Il Times ad agosto, però, pubblicava un articolo dell’ex ministro del commercio e dell’industria dei governi Thatcher e Major, Peter Lilley, membro del Erg, che senza fronzoli evidenziava la validità di un accordo commerciale in stile canadese e, al contempo, asseriva che nessun accordo “sarebbe ancora meglio”.
Lord Lilley ha scritto che per due anni ha consigliato come comportarsi alle aziende prevedendo l’assenza di un accordo commerciale, alla fine dei giochi, tra Regno Unito e Ue. Nell’articolo pubblicato l’ex ministro ha voluto spiegare le quattro principali ragioni per cui converrebbe lasciare l’Ue con un no-deal. Al primo punto i benefici di poter aderire alle condizioni dell’Organizzazione mondiale del commercio: “i termini dell’Omc”, dice, “sono progettati per fornire una rete di sicurezza capace di garantire a tutti i membri la possibilità di commerciare senza discriminazioni”. Al secondo posto l’ex ministro ha messo l’opportunità di poter lasciare l’Ue senza pagare i 40 miliardi di sterline e di azzerare anche il contributo annuale di 10 miliardi di sterline, “aumentando il nostro Pil, la bilancia dei pagamenti e le finanze pubbliche”.
Al terzo punto, continua, Lord Lilley, “il no deal vorrebbe dire che le importazioni saranno nelle nostre mani e i camion carichi non faranno la fila per ore a Dover”. Inoltre “la non cooperazione ostile prevista dai Remainers non sarebbe solo impraticabile, ma illegale”.

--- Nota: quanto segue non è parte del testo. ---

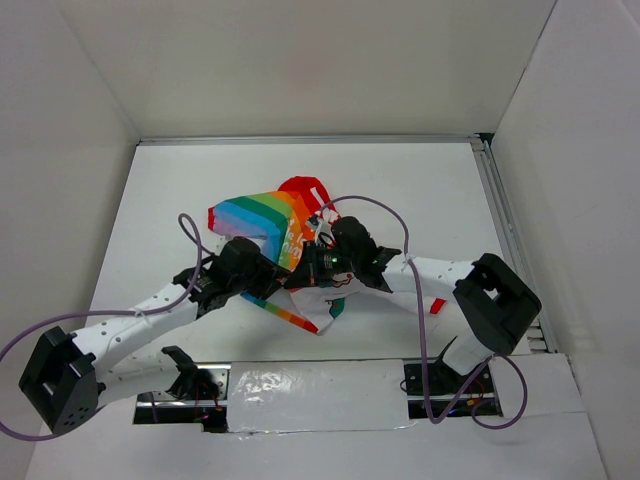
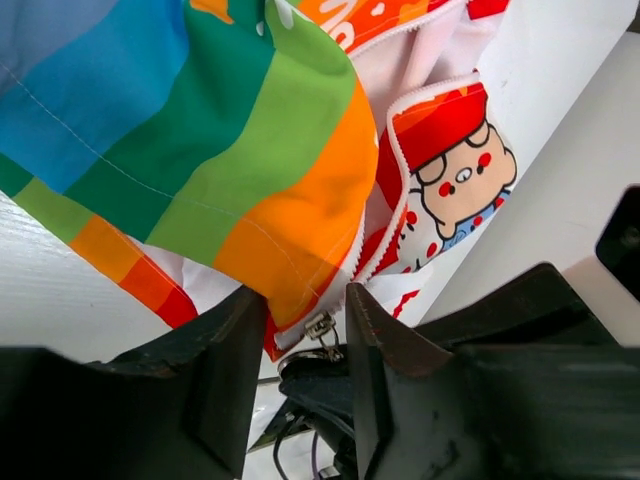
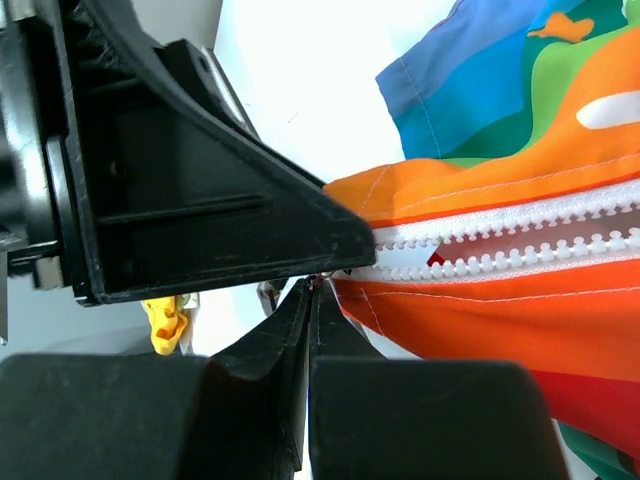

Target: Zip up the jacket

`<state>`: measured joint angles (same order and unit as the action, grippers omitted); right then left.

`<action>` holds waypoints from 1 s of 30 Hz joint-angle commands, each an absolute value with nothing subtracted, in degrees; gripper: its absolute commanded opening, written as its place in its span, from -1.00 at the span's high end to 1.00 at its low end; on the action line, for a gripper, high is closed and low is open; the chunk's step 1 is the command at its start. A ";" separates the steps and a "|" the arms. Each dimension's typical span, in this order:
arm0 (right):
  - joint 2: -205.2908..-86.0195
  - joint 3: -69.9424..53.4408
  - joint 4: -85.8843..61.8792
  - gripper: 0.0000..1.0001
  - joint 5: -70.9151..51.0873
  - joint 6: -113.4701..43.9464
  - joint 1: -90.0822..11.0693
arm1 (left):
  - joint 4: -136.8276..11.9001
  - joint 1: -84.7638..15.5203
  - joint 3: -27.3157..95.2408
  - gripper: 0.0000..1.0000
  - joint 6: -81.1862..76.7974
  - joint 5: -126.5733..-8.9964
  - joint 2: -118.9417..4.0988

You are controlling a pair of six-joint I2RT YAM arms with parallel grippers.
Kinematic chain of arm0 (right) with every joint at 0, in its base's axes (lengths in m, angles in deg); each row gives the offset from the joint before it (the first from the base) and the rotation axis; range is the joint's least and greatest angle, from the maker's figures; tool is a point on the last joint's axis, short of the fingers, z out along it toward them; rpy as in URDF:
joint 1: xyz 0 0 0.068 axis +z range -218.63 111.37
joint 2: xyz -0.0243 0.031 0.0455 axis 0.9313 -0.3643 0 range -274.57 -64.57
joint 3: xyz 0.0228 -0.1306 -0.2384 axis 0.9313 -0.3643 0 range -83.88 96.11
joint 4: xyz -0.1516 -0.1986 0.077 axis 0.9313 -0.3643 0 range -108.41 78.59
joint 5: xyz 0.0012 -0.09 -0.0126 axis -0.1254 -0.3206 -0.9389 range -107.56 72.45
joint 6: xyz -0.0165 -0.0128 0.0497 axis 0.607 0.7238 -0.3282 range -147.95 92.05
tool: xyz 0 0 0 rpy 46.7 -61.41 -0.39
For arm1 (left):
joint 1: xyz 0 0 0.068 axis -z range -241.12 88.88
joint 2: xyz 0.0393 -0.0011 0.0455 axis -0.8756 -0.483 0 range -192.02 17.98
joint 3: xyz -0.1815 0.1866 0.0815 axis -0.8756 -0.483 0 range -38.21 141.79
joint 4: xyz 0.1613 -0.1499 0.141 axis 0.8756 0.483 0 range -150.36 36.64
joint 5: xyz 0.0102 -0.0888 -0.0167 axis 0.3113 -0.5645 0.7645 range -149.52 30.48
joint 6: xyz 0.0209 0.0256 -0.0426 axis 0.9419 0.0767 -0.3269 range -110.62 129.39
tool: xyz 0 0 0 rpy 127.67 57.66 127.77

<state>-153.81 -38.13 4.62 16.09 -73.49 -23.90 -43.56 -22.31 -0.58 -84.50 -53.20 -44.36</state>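
- Two claws meet at the jacket [image 1: 262,222], which lies bunched up near the middle of the white table [image 1: 420,190].
- The left claw [image 2: 305,300] comes in from 8 o'clock. Its fingers stand apart, and the jacket's bottom corner hangs between them.
- The right claw [image 3: 308,292] comes in from 4 o'clock. Its fingers are pressed together, pinching the little metal zip pull [image 2: 320,326].
- The white zip teeth [image 3: 500,235] are not joined.
- The jacket's red part pokes out at 12 o'clock.
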 commanded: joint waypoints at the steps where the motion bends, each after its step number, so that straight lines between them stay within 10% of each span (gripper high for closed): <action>1: -152.55 -36.25 5.64 1.00 16.81 -72.95 -24.25 | -43.04 -21.57 1.52 0.05 -85.01 -51.09 -41.96; 9: -152.29 -35.02 2.58 1.00 15.24 -71.28 -24.34 | -41.29 -21.40 2.75 1.00 -84.66 -51.53 -43.63; 30: -153.95 -17.62 -32.92 1.00 -15.77 -47.90 -25.13 | -45.68 -21.57 1.78 1.00 -66.29 -53.54 -38.71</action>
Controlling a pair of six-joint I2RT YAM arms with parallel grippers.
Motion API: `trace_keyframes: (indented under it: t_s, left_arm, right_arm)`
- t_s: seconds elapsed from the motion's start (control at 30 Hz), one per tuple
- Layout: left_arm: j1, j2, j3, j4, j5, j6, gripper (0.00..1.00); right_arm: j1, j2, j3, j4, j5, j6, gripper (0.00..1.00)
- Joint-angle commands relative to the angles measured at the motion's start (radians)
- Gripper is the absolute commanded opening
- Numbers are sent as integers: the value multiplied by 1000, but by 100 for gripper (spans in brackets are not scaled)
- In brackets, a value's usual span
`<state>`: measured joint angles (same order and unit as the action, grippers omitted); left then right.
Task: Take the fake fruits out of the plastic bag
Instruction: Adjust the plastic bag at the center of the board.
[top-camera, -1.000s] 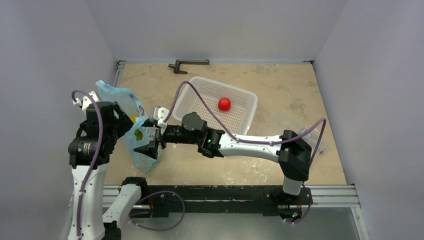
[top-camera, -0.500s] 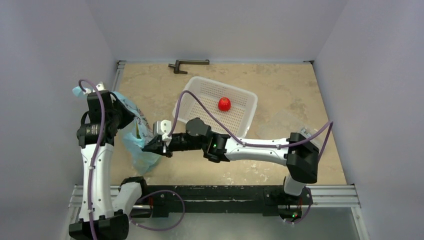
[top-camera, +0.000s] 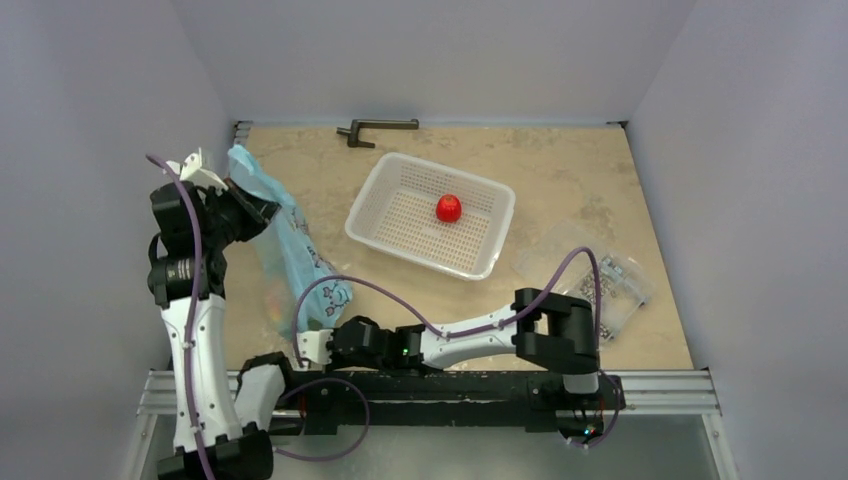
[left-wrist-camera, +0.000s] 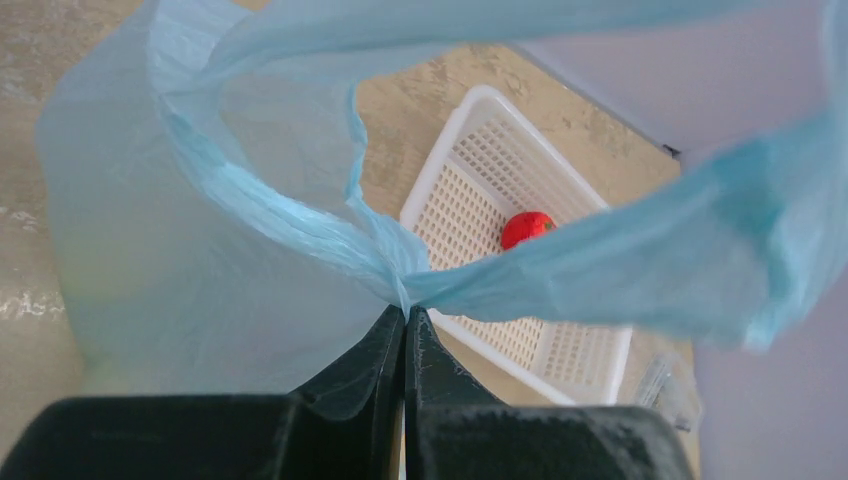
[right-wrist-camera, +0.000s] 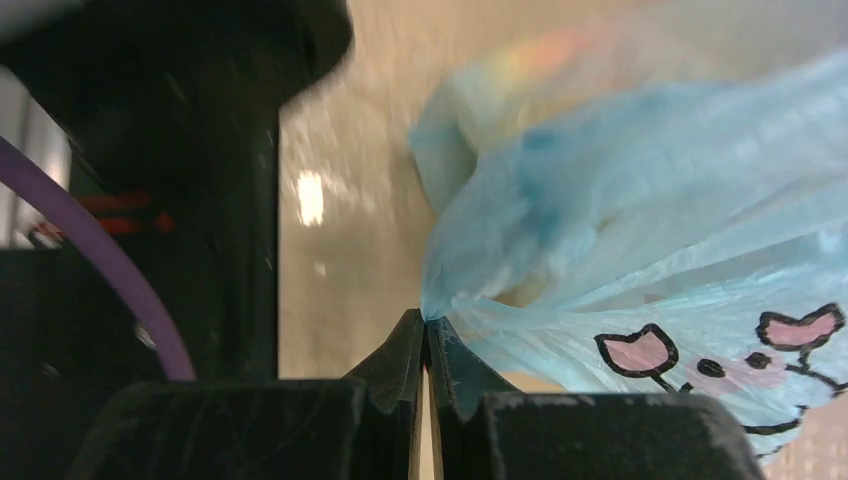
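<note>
Though faint overhead, print (right-wrist-camera: 640, 352) on plastic bag (right-wrist-camera: 640, 180) crisp beside right tool (right-wrist-camera: 427, 325).

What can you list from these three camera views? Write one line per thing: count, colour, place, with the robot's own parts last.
light blue thin plastic bag with pink cartoon print: one, pale blue, left side of the table, held between both grippers
white perforated plastic basket: one, white, middle of the table towards the far side
small round red fruit: one, red, inside the basket
dark L-shaped bar: one, dark grey-brown, far edge
clear plastic box of metal parts: one, transparent, right side
beige stone-patterned table: one, beige, under everything
left gripper: one, black, shut on the bag
right gripper: one, black, shut on the bag
</note>
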<state>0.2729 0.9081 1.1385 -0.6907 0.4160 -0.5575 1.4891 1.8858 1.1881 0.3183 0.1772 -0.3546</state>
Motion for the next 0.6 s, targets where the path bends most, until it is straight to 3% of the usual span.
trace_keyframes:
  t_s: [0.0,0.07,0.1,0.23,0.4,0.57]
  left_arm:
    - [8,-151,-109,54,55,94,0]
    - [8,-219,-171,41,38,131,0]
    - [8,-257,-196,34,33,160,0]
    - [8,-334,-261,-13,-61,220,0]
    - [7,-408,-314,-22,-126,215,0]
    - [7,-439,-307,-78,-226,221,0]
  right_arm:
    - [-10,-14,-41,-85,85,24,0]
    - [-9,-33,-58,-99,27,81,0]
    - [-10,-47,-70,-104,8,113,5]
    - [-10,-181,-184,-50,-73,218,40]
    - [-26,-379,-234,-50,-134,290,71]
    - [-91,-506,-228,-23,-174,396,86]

“Sottovalutano seriamente il popolo britannico se pensano che con le minacce crolleremo, e figuriamoci se ci arrenderemo all’improbabilità di un evento che si materializza”, conclude l’ex ministro aggiungendo, come quarto punto, che una volta che Londra sarà libera dai vincoli dell’adesione all’Ue dell’articolo 50, potrà negoziare ad armi pari con Bruxelles.
Insomma se uno come Peter Lilley tifa per il no deal e fa il suo endorsement al progetto di Jacob Rees Mogg, ci sarà da aspettarsi molto rumore quando verrà pubblicata la visione alternativa al libro bianco del governo. E la May è la più preoccupata di tutti.